» **Work to complete**
Using the listing below, report how many lines hold the word "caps", and nothing else.

» **Record excerpts**
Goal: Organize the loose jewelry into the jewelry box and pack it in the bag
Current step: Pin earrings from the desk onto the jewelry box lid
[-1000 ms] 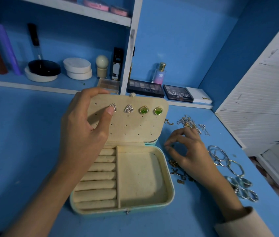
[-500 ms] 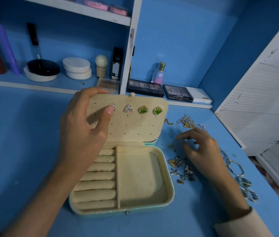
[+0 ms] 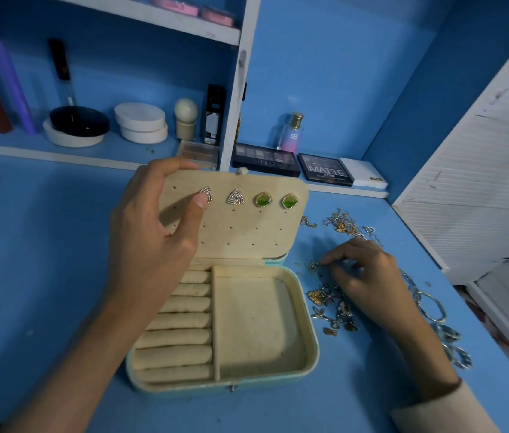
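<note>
Loose jewelry [image 3: 331, 304] sits in a tangled heap on the blue surface [image 3: 44, 276], just right of the open jewelry box [image 3: 312, 339]. A chain cluster [image 3: 343, 225] lies further back; silver bangles [image 3: 432, 307] lie off to the right, partly behind the right wrist. Box tray: ring rolls [image 3: 181, 320] on the left, open compartment [image 3: 256, 323] on the right, no jewelry in either. Lid [image 3: 247, 235] stands raised, with two triangular studs [image 3: 235, 196] and two green studs [image 3: 262, 200] pinned along its top row. Left hand [image 3: 150, 245] grips the lid, fingers hooked over the top edge, thumb on the face touching the leftmost triangular stud. Right hand [image 3: 368, 282] is curled over the heap's far edge, forefinger and thumb tips drawn together at a small piece [image 3: 313, 265]; can't tell if it is pinched or only touched. Likely step: pick the next earring for the lid. To do it well, she or he should isolate one piece before lifting, since the heap looks interlocked and a drag would pull neighbours along. Find its mate so pairs sit side by side. The left hand should brace the lid from behind while the post goes into a free hole. Main risk is a small piece dropping back into the heap. The bag is not in view.
</note>
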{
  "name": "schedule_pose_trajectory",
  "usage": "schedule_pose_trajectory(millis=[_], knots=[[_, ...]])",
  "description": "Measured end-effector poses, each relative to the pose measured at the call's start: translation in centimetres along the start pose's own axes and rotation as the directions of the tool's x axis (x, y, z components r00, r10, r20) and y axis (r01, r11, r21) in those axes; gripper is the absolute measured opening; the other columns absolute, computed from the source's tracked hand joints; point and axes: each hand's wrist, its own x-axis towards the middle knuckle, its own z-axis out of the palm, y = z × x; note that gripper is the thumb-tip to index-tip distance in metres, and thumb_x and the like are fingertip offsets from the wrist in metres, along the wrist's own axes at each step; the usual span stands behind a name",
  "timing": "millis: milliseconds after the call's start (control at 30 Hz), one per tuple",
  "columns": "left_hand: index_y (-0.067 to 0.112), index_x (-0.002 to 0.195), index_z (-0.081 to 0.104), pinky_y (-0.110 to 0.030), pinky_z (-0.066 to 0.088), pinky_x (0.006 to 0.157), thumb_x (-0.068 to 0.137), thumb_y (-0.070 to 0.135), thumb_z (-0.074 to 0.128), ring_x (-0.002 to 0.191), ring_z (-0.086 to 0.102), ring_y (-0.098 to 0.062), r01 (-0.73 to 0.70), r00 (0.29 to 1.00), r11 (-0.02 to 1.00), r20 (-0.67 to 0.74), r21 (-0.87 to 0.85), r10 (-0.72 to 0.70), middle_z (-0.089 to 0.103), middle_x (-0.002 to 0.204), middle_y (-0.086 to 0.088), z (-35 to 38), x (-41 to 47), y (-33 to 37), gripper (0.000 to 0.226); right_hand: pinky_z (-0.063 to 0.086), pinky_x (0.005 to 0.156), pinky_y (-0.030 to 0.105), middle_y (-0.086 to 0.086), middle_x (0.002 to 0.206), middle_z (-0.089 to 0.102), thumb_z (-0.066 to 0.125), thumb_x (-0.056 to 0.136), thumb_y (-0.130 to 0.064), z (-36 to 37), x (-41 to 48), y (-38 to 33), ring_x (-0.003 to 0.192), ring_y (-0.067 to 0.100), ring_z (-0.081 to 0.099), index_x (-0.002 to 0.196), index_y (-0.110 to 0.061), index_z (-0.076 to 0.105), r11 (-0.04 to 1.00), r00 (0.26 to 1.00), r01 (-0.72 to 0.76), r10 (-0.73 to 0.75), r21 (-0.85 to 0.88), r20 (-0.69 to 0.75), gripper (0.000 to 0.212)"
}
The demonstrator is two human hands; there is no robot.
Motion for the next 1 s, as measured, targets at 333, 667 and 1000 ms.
schedule_pose_trajectory(millis=[333, 667, 1000], knots=[[0.027, 0.108, 0.055, -0.025, 0.047, 0.082, 0.086, 0.022, 0.060, 0.097, 0.059, -0.014, 0.002, 1.000, 1.000, -0.004, 0.014, -0.002, 0.062, 0.103, 0.003, 0.0, 0.0, 0.0, 0.023, 0.033, 0.076, 0.010, -0.005, 0.086, 0.062, 0.072, 0.079, -0.012, 0.2, 0.2, 0.0, 0.088, 0.014, 0.052, 0.080, -0.022, 0.072, 0.999, 1.000, 0.006, -0.006, -0.049, 0.007, 0.010], [0.026, 0.108, 0.055, -0.018, 0.045, 0.080, 0.086, 0.022, 0.059, 0.096, 0.058, -0.013, -0.003, 1.000, 1.000, -0.008, 0.014, 0.004, 0.062, 0.103, 0.002, 0.0, 0.0, 0.0, 0.023, 0.035, 0.066, 0.005, -0.015, 0.077, 0.058, 0.064, 0.085, -0.009, 0.4, 0.2, -0.3, 0.078, 0.004, 0.053, 0.078, -0.020, 0.063, 0.999, 0.997, -0.034, 0.037, 0.033, -0.070, 0.013], [0.031, 0.102, 0.049, -0.003, 0.038, 0.077, 0.083, 0.022, 0.064, 0.087, 0.053, 0.006, -0.085, 0.996, 0.994, -0.002, 0.063, 0.085, 0.056, 0.099, 0.021, -1.2, -1.1, 0.9, 0.026, 0.044, 0.070, 0.022, 0.001, 0.080, 0.066, 0.061, 0.089, -0.014, -2.9, 1.9, -5.7, 0.078, 0.014, 0.060, 0.080, -0.016, 0.064, 0.862, 0.990, -0.065, 0.118, 0.503, -0.075, 0.010]])
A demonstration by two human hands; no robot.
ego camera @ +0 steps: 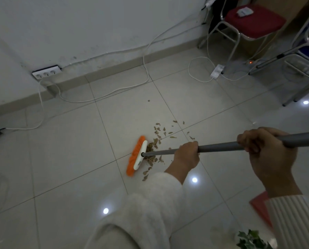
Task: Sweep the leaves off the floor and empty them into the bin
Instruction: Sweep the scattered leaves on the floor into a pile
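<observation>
One broom (137,155) is lying low across the tiled floor (74,159), its orange bristles and white head sitting at the left edge of the leaves (155,146). The leaves are too many and too small to count: one dense clump is touching the broom head, with a looser scatter spreading up and to the right, and a single stray lying well apart toward the wall. Two hands are working the one grey handle (220,146). The left hand (187,155) is wrapping around it lower down, near the head; the right hand (268,155) is clenching it higher up. Both sleeves are pale.

Around them, white cables (103,95) are trailing over the floor along the skirting, running from a three-socket outlet (46,71) on the wall to a white power strip (216,71). One red-seated chair (254,20) is standing in the far corner, with more metal chair legs beside it. Something flat and red (259,207) is lying near the right wrist, partly hidden, and a green plant (252,239) is poking in at the bottom edge.
</observation>
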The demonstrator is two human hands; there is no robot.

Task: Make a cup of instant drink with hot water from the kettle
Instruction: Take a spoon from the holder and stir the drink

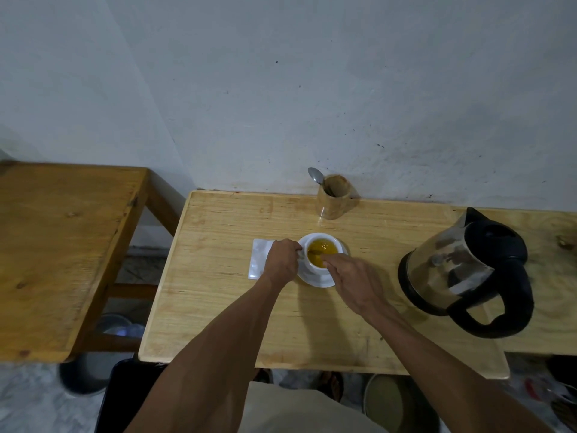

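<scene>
A white cup (318, 264) holding yellow-orange drink (324, 246) stands on a white saucer (315, 280) in the middle of the wooden table (218, 307). My left hand (281, 260) is closed on the cup's left side, at its handle. My right hand (352, 279) reaches over the cup's near rim, fingers pinched on a spoon (315, 252) whose end lies in the drink. A steel kettle (462, 270) with black lid and handle stands to the right, apart from both hands.
A white packet or napkin (257, 257) lies left of the saucer, partly under my left hand. A wooden holder (332, 198) with a second spoon (315, 176) stands by the wall. Another wooden table (62, 251) is at left, with a gap between.
</scene>
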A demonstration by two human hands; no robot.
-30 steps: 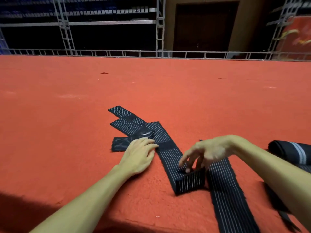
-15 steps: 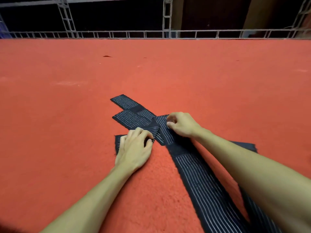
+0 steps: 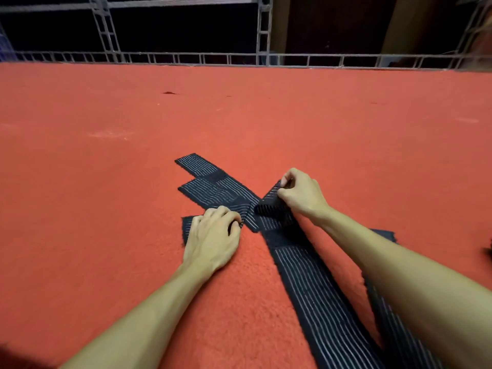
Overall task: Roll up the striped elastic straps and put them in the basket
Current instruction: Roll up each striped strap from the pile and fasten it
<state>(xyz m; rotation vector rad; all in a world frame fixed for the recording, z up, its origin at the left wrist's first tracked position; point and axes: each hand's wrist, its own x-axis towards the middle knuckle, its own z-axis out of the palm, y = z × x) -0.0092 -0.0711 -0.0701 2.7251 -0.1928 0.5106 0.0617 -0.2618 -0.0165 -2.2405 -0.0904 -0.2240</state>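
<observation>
Two hands engaged. Right hand (image 3: pixel 300 194) pinches lifted end of striped elastic strap (image 3: pixel 306 288), roll apparently beginning; left hand (image 3: pixel 213 235), fingers curled, grips second strap (image 3: pixel 187 226). Next: tight, even turns.

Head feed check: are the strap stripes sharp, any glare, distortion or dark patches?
Head view: stripes on the black white-striped elastic strap are sharp, no glare; grey metal truss uprights lean outward, wide-angle; background beyond the red carpet is near black.

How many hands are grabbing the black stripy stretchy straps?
2. The left hand grips one end of the black white-striped elastic straps on the red carpet; the right hand pinches a lifted end just right of it. No other hands show.
</observation>
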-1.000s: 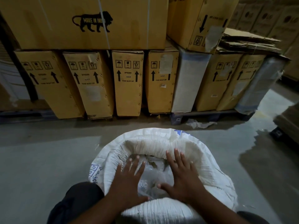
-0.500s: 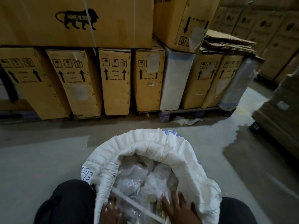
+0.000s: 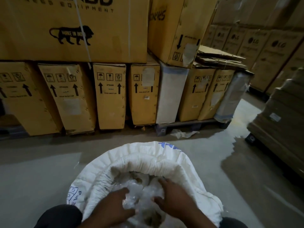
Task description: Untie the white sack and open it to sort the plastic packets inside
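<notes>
The white woven sack (image 3: 148, 160) stands open between my knees, its mouth rolled down into a thick rim. Inside lie several clear plastic packets (image 3: 141, 193) in a crumpled heap. My left hand (image 3: 115, 204) is down in the sack on the left, fingers curled into the packets. My right hand (image 3: 174, 196) rests on the heap at the right, fingers bent over the plastic. Whether either hand holds a packet is blurred.
A row of upright cardboard boxes (image 3: 110, 96) on a pallet (image 3: 185, 127) stands ahead, with bigger boxes (image 3: 74, 28) stacked on top. More cartons (image 3: 279, 116) stand at the right. A scrap of white paper (image 3: 182, 133) lies on the grey concrete floor (image 3: 41, 170).
Both hands have come back up into the sack from the near edge and now dig into the packets. The camera has tilted up a little.
</notes>
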Available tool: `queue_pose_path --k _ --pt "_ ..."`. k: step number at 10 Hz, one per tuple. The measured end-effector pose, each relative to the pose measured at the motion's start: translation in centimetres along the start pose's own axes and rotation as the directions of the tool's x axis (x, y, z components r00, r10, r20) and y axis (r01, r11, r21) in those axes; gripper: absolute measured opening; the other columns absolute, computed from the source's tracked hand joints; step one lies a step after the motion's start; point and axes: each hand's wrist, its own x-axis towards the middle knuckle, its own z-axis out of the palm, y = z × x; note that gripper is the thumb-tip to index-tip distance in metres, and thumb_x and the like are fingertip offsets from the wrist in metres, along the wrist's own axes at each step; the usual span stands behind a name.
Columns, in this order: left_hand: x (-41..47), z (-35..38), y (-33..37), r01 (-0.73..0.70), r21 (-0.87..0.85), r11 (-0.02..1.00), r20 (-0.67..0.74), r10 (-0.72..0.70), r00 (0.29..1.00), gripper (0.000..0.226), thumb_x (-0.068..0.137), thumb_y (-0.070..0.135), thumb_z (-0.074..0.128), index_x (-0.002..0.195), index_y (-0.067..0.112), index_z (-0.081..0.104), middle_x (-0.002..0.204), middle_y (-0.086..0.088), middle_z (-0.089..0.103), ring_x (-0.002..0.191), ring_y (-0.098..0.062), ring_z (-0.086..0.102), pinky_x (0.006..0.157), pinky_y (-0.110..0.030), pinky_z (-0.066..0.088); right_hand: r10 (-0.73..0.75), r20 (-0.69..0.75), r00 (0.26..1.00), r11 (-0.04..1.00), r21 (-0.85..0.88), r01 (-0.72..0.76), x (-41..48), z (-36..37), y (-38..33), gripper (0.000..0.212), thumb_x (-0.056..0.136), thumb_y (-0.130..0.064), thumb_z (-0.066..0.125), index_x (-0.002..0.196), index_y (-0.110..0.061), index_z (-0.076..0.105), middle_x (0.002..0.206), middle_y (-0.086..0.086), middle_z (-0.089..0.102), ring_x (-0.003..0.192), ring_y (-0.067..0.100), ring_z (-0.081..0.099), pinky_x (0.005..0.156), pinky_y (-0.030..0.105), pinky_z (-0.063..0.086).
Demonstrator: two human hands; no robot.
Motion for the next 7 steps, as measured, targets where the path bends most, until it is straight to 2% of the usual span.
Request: queue_pose_path --k 1,2,3,4,5,6,7 --pt "2.6 -1.5 -1.3 -0.13 -0.111 0.985 -0.227 0.102 0.969 0.108 0.061 0.073 0.077 0.154 0.038 0.034 0.153 0.013 0.047 0.138 -0.007 0.047 0.114 -0.023 0.037 -0.07 -0.129 0.989 0.996 -0.06 0.063 1.8 -0.7 0.8 0.091 0.087 -0.058 0.06 0.163 -0.032 0.017 0.17 -0.003 0.018 0.156 0.019 0.021 0.125 0.029 0.017" --pt "4.4 -2.3 -2.7 -0.126 -0.076 0.989 -0.268 0.101 0.958 0.124 0.056 0.086 0.069 0.16 0.036 0.024 0.162 0.006 0.037 0.146 -0.012 0.04 0.118 -0.03 0.036 -0.127 -0.191 0.973 0.983 -0.157 0.097 3.6 -0.3 3.0 0.102 0.084 -0.064 0.057 0.164 -0.033 0.002 0.172 -0.006 -0.009 0.16 0.018 -0.007 0.123 0.029 -0.007" --pt "4.7 -3.7 -3.8 -0.075 -0.059 0.995 -0.368 0.048 0.929 0.13 0.057 0.094 0.064 0.163 0.032 0.02 0.165 0.005 0.034 0.148 -0.014 0.037 0.12 -0.035 0.036 -0.127 -0.241 0.962 0.976 -0.205 0.078 4.4 -1.3 4.5 0.112 0.083 -0.07 0.055 0.164 -0.028 -0.008 0.166 -0.011 -0.021 0.157 0.015 -0.016 0.117 0.026 -0.021" --pt "4.2 -4.0 -4.0 -0.071 -0.009 0.997 -0.431 0.061 0.9 0.122 0.063 0.09 0.064 0.163 0.033 0.022 0.163 0.006 0.039 0.146 -0.013 0.042 0.118 -0.032 0.038 -0.131 -0.286 0.949 0.981 -0.178 0.082 4.1 -1.4 5.0 0.116 0.079 -0.078 0.051 0.163 -0.031 -0.014 0.168 -0.013 -0.022 0.159 0.014 -0.012 0.124 0.032 -0.01" --pt "2.2 -4.4 -1.1 -0.096 0.076 0.992 -0.458 0.12 0.881 0.108 0.065 0.098 0.048 0.153 0.035 0.047 0.148 0.015 0.058 0.132 -0.005 0.057 0.104 -0.024 0.045 -0.111 -0.278 0.954 0.987 -0.145 0.073 3.4 -1.6 3.6 0.113 0.077 -0.086 0.046 0.161 -0.041 -0.015 0.173 -0.008 -0.005 0.16 0.016 0.0 0.128 0.042 0.018" --pt "2.0 -6.2 2.0 -0.16 0.218 0.963 -0.564 0.258 0.785 0.092 0.07 0.096 0.049 0.141 0.038 0.06 0.123 0.021 0.071 0.11 -0.002 0.069 0.087 -0.025 0.056 -0.184 -0.353 0.917 0.981 -0.124 0.148 3.8 -3.3 2.3 0.105 0.081 -0.085 0.048 0.163 -0.041 -0.001 0.163 -0.006 0.033 0.149 0.017 0.033 0.116 0.037 0.039" --pt "5.1 -8.7 3.8 -0.287 0.297 0.911 -0.532 0.408 0.742 0.095 0.08 0.083 0.055 0.159 0.036 0.034 0.155 0.014 0.05 0.138 -0.009 0.051 0.106 -0.031 0.047 -0.231 -0.467 0.853 0.969 -0.19 0.158 6.4 -6.5 2.1 0.1 0.085 -0.081 0.05 0.164 -0.036 0.012 0.162 -0.006 0.036 0.146 0.017 0.037 0.115 0.036 0.038"
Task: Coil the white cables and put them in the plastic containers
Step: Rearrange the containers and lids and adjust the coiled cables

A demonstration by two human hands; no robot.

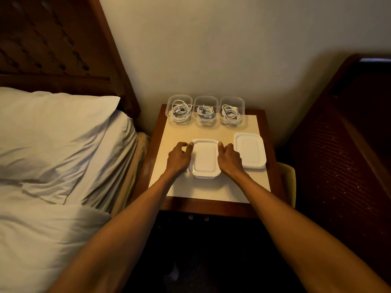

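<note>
Three clear plastic containers stand in a row at the back of the nightstand: left container [169,106], middle container [205,100], right container [242,104]. Each holds a coiled white cable: left cable [180,112], middle cable [205,112], right cable [231,113]. A white lid [205,159] lies in the middle of the tabletop. My left hand [178,157] grips its left edge with curled fingers, thumb at the far corner. My right hand [229,158] grips its right edge the same way. A second white lid [250,150] lies to the right.
The nightstand [211,191] has a cream top with a dark wooden rim and stands against the wall. A bed with a white pillow [53,132] lies close on the left. A dark wooden piece of furniture [342,144] stands on the right.
</note>
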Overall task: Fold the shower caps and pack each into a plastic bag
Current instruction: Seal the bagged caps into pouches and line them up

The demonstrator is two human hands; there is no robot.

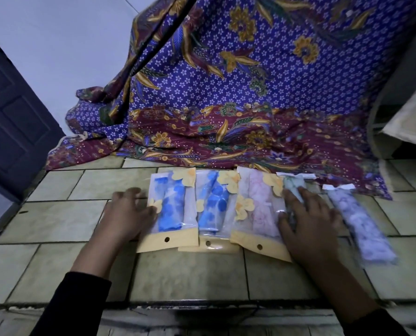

» **Answer to this exercise**
2